▶ EXERCISE GOAL
Keep every line of the data below that has the string "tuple" and present those lines.

Entries taken from a collection
○ ○ ○
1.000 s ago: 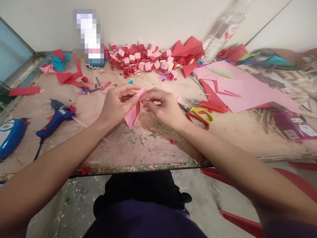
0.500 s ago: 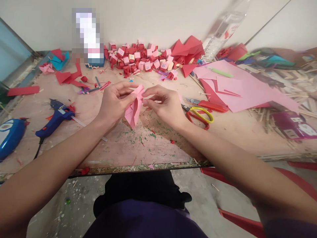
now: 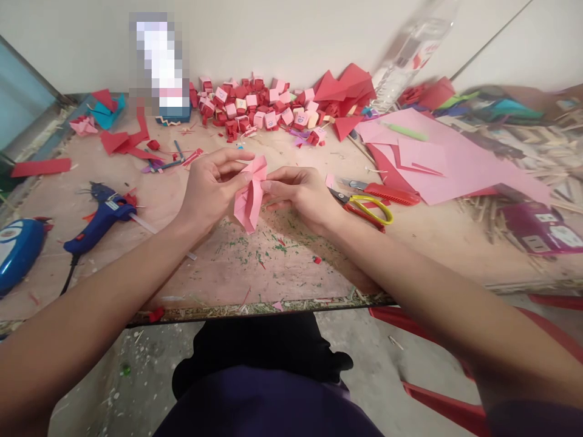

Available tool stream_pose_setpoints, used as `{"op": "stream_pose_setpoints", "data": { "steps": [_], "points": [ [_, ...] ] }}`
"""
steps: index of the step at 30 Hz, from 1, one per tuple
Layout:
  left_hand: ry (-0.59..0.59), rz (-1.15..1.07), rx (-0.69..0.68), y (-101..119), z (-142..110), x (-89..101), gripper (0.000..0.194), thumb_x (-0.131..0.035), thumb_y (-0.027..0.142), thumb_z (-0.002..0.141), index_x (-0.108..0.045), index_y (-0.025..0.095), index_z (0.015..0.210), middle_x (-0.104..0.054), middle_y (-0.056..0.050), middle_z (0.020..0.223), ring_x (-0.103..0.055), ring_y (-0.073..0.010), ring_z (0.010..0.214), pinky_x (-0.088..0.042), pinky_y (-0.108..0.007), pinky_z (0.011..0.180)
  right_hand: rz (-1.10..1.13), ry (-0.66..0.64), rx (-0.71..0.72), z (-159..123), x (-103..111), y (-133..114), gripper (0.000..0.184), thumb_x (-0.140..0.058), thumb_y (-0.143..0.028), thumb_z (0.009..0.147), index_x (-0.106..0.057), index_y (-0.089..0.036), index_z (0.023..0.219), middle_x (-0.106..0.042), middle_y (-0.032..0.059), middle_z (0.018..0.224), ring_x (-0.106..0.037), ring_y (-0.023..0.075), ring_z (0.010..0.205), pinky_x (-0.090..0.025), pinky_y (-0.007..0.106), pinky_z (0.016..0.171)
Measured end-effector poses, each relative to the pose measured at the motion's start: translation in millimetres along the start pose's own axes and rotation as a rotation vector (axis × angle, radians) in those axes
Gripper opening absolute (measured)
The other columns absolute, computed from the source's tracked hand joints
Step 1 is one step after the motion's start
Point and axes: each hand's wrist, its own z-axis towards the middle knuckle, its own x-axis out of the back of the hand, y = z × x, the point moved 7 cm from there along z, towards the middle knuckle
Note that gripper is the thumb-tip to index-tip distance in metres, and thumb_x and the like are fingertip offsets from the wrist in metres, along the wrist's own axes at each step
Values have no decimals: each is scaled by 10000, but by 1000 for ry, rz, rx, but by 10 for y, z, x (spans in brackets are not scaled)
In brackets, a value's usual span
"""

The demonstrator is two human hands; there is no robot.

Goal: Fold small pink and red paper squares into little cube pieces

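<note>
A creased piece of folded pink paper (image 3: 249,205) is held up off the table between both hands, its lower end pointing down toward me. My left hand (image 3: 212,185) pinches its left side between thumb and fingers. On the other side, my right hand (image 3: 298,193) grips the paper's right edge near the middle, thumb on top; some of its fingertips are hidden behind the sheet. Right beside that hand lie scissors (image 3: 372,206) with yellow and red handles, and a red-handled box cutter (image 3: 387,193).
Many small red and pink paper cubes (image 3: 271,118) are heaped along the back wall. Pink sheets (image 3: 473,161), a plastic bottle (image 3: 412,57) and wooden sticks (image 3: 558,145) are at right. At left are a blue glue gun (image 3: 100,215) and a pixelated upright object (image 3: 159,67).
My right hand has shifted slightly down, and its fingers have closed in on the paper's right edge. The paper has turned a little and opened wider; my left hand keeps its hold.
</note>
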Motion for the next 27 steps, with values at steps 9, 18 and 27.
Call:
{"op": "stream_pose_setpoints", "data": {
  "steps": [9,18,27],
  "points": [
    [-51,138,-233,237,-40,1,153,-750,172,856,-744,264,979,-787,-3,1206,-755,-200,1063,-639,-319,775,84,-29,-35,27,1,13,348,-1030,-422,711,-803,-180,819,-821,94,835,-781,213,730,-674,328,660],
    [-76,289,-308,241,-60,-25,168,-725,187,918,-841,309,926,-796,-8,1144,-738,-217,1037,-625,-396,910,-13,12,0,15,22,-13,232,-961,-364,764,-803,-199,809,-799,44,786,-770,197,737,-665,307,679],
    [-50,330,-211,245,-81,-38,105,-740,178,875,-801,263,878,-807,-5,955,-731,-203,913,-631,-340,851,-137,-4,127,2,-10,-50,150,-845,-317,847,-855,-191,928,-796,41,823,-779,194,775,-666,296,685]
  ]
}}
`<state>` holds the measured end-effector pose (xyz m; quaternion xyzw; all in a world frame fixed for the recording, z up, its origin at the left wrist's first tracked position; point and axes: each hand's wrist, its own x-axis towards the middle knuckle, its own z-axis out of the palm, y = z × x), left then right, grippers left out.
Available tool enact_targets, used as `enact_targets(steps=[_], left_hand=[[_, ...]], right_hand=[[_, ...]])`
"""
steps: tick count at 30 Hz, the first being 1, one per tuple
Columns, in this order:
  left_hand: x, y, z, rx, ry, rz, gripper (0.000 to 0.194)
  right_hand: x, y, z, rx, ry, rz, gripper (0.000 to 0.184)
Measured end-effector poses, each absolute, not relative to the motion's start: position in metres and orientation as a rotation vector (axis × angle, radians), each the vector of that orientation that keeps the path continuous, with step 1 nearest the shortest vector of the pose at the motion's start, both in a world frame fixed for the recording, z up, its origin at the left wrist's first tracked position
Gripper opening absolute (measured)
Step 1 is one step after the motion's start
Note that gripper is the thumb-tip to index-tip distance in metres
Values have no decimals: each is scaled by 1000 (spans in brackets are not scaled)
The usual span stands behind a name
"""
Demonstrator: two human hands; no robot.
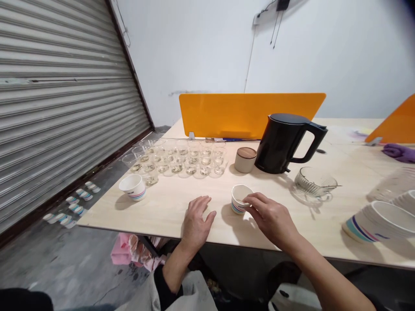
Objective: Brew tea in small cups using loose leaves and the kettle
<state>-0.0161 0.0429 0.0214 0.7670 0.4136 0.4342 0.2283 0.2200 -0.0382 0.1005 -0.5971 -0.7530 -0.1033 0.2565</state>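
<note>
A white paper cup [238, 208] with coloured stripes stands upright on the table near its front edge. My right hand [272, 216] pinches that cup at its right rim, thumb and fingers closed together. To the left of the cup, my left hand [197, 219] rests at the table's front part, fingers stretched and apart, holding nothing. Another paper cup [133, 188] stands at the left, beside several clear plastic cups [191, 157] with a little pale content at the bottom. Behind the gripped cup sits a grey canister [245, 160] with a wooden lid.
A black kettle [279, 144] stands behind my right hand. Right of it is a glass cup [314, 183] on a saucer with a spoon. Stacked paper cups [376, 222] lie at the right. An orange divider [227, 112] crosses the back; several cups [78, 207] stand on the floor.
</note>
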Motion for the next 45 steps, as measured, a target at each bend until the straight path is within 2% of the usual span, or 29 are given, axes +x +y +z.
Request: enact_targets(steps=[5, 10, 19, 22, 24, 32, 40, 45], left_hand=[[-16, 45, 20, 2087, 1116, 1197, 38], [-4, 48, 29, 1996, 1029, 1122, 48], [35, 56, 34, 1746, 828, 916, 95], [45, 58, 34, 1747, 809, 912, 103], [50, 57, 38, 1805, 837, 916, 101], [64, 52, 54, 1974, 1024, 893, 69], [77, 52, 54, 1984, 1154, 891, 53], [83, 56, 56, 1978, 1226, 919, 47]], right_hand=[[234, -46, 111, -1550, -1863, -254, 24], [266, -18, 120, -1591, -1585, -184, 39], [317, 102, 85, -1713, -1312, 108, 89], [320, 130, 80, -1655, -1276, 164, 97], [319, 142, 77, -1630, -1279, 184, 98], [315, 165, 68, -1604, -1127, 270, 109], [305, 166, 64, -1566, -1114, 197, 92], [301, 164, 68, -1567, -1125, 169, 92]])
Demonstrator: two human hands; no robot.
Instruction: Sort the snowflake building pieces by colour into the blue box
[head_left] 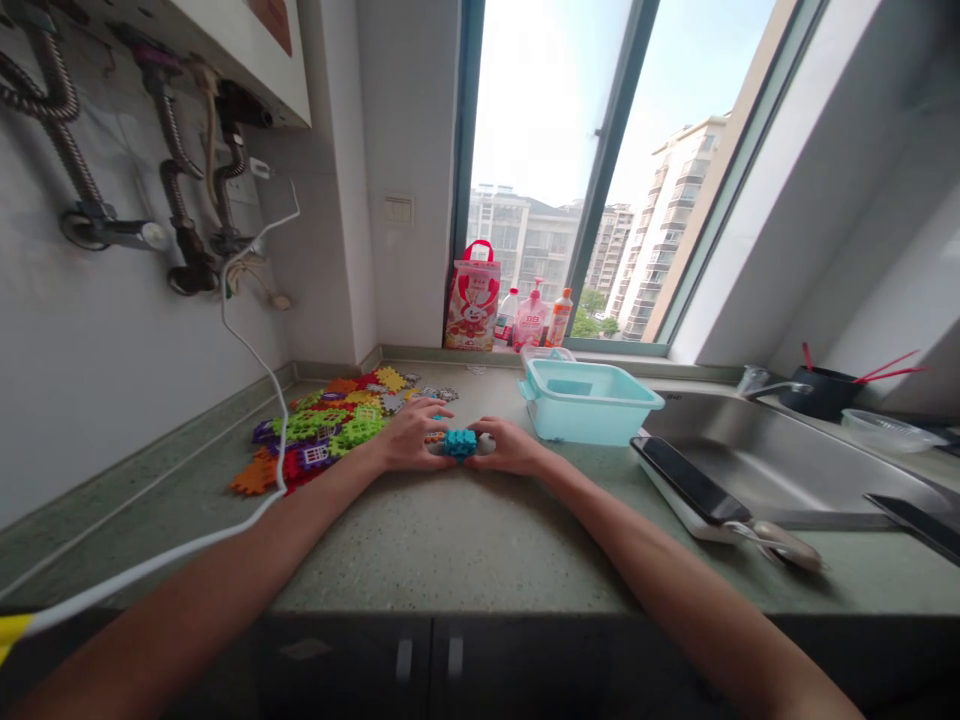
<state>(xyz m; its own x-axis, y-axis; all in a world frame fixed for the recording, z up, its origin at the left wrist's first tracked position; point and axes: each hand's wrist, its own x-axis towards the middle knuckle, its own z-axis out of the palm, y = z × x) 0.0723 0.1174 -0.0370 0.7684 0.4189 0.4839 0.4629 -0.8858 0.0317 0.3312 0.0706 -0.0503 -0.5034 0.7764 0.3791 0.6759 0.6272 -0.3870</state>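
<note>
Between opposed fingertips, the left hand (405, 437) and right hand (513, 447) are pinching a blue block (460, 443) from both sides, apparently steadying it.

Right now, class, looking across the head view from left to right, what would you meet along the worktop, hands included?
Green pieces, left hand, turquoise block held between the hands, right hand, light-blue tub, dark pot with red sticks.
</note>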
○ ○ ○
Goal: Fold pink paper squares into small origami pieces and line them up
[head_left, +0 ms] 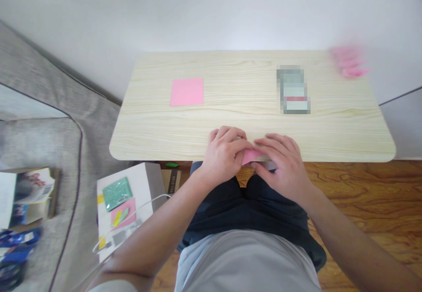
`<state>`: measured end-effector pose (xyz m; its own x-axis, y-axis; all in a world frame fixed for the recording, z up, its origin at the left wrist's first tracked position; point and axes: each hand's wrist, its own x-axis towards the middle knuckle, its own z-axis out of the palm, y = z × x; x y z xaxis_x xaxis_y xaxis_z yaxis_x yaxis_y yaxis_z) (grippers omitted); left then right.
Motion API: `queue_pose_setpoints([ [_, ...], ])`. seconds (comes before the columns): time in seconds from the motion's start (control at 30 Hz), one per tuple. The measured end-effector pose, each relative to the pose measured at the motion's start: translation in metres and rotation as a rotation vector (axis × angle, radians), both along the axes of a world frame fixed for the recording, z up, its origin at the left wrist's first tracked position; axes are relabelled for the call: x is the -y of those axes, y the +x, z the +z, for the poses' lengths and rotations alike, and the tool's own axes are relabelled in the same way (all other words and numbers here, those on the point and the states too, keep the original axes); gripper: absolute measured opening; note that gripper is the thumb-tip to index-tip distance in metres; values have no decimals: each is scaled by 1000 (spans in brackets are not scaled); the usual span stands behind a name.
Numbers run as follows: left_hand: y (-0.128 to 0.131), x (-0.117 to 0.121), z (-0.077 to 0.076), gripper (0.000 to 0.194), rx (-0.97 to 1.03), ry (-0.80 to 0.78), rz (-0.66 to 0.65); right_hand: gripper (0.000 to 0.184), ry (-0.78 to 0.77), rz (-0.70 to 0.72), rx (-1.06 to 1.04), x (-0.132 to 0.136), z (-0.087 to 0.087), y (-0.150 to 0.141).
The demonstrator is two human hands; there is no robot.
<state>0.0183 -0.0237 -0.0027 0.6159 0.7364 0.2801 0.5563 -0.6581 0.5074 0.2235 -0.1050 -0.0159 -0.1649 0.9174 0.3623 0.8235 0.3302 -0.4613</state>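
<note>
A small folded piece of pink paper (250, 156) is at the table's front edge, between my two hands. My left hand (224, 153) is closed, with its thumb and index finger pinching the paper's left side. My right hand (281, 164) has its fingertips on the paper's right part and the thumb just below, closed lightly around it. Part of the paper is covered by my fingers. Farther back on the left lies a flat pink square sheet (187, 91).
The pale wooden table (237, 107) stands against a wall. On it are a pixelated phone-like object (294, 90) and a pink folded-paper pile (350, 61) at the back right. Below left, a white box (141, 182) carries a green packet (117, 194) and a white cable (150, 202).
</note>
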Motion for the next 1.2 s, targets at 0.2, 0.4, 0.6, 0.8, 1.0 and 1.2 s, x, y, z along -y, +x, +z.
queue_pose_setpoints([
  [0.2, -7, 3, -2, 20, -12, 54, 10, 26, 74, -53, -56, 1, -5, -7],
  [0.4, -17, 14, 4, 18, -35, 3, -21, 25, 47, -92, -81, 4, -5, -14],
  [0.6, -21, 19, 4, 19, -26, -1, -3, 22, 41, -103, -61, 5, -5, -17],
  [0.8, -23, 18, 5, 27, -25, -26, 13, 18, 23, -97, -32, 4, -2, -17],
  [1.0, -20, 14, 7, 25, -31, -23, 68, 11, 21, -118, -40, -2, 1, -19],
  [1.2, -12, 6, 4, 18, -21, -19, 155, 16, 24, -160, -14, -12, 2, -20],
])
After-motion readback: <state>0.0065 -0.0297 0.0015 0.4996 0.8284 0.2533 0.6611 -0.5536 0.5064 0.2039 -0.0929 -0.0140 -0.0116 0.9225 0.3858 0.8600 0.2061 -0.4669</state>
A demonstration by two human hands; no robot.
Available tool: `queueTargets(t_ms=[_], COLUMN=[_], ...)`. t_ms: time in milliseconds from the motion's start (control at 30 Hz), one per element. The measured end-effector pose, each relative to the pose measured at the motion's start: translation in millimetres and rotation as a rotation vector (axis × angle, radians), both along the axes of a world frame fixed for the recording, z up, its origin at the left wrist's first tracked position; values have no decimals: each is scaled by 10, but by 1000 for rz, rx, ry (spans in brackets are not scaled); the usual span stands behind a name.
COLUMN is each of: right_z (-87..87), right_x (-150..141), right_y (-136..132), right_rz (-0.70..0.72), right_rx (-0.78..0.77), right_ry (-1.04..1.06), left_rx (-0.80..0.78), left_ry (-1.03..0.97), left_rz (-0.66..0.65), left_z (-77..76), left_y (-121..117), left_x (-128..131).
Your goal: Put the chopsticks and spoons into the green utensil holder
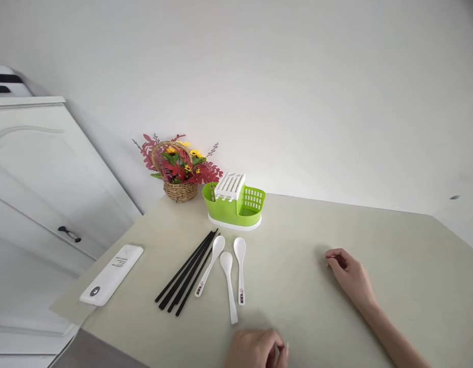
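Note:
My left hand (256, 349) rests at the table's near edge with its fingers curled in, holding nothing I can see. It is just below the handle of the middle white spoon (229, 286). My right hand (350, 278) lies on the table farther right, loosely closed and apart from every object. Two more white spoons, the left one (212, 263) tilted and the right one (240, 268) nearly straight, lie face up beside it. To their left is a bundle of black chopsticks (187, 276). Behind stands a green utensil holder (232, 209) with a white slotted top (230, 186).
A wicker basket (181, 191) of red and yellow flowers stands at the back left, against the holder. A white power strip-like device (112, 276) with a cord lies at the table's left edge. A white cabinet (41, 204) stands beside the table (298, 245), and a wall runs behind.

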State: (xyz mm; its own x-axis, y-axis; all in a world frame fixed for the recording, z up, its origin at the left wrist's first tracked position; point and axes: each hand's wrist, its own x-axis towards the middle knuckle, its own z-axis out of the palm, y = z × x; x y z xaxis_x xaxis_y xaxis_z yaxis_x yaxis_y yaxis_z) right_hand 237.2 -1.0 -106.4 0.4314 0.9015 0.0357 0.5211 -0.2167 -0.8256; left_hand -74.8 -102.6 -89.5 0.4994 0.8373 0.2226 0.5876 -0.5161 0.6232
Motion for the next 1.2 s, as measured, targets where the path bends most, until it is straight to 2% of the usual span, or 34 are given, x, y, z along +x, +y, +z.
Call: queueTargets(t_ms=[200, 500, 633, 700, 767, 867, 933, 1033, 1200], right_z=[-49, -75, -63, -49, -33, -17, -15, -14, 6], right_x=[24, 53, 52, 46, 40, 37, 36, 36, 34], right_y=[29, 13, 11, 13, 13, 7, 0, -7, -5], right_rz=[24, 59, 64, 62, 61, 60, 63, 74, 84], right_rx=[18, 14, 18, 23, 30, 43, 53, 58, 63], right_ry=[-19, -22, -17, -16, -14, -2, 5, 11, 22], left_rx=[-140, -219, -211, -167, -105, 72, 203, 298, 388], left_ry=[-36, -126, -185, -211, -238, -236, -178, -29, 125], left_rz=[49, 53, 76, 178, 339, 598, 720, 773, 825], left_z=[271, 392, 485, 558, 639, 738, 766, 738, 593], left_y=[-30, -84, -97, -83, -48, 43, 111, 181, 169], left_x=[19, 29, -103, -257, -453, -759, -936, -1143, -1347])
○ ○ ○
▶ YOUR SOLUTION
steps: index of the step at 30 Hz, from 1, one per tuple
steps: tick count at 30 Hz, the first being 1, one per tuple
Motion API: `queue_pose_setpoints([ [_, ...], ])`. seconds (comes before the columns): time in seconds from the motion's start (control at 30 Hz), one per tuple. The measured end-effector pose, each relative to the pose measured at the motion's start: translation in metres and rotation as a rotation vector (axis × angle, radians), both along the axes of a world frame fixed for the recording, z up, its origin at the left wrist's first tracked position; axes are relabelled for the call: x is the -y of those axes, y the +x, z the +z, for the poses' lengths and rotations alike, and the tool's own axes are relabelled in the same way (all other words and numbers here, those on the point and the states too, keep the original axes); gripper: absolute measured opening; note that gripper is the thumb-tip to index-tip distance in metres; values have no decimals: each is scaled by 1000 (spans in brackets are not scaled); the usual span stands behind a name.

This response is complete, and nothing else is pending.